The list puts in stark relief a central irony of climate change--that the biggest carbon emitters stand to gain the most, or lose the least, in a warming future. Western nations rode their coal-fired locomotives and gas-guzzling automobiles to levels of wealth the world has never seen before, yet now that the destructiveness of this path is clear, they are emerging as the least vulnerable to warming. At the same time, they are asking more-vulnerable nations, particularly emerging powers like China and India, to make costly investments in alternative sources of energy and other measures to combat global warming. Both the rich and the poor are going to have to invest billions to adapt--for instance, they'll have to redesign seaside urban areas as sea levels rise --but the costs obviously hit the least wealthy hardest. In fact one of the most profound economic changes of our time--the rapid rise of India and China relative to the west--could conceivably be slowed if not reversed by global warming. The countries at the top of the list--the ones least vulnerable to climate change--are rich economies of the north. The Baltic countries of Sweden, Finland and Norway hold the top three spots; Canada comes in at fifth place, and the United States rings in at ninth (China is 52nd and India 74th).

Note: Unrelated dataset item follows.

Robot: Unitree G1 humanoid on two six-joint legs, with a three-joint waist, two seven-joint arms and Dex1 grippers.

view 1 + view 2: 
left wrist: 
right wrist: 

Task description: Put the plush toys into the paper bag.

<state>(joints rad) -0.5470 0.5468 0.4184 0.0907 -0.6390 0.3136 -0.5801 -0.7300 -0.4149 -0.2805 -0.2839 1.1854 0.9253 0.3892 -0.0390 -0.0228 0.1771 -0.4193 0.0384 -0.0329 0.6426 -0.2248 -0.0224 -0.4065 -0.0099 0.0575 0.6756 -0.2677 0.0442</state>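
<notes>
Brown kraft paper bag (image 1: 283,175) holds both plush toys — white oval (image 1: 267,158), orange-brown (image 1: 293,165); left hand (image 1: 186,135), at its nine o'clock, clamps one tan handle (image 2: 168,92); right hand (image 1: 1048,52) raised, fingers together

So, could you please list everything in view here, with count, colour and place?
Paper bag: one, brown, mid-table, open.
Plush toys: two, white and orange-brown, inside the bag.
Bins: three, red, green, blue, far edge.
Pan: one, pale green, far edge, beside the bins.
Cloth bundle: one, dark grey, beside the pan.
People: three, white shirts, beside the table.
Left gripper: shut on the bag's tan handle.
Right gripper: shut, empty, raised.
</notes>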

A high rank does not imply invincibility: most top 10 countries have long coastlines--Canada's stretches for 200,000 kilometers--making sea-level rises a dangerous prospect. Rather, the countries in top places exhibit the broad range of socioeconomic conditions and institutions necessary to adapt successfully to the global-warming threat by, for example, designing efficient evacuation systems, or building sea walls. Japan (no. 6) already has a sophisticated warning system that issues alerts for storms and dangerous tides.

Other well-off countries are also thinking about adaptation, and wondering how the challenges they've faced in the past will change as the climate warms. The Netherlands (14) has spent centuries adapting to their low-lying terrain, and they're already looking at how rising sea levels will affect existing dikes and barriers. Conversely, in Israel (25) the problem has always been too little water--and it's a problem that global warming will likely worsen. The Israeli cabinet is studying the issue, and plans to have a comprehensive water security strategy within four years.

At the bottom of the list one finds "the usual suspects," says Gary Yohe, a Wesleyan University economist who helped craft the CIESIN list. They're largely found in impoverished sub-Saharan Africa and the Indian subcontinent. Many of the most vulnerable nations are singled out in IPCC reports for various risks. Parts of Bangladesh, for example, can expect more-frequent flash floods. Meanwhile, a rise in water-surface ...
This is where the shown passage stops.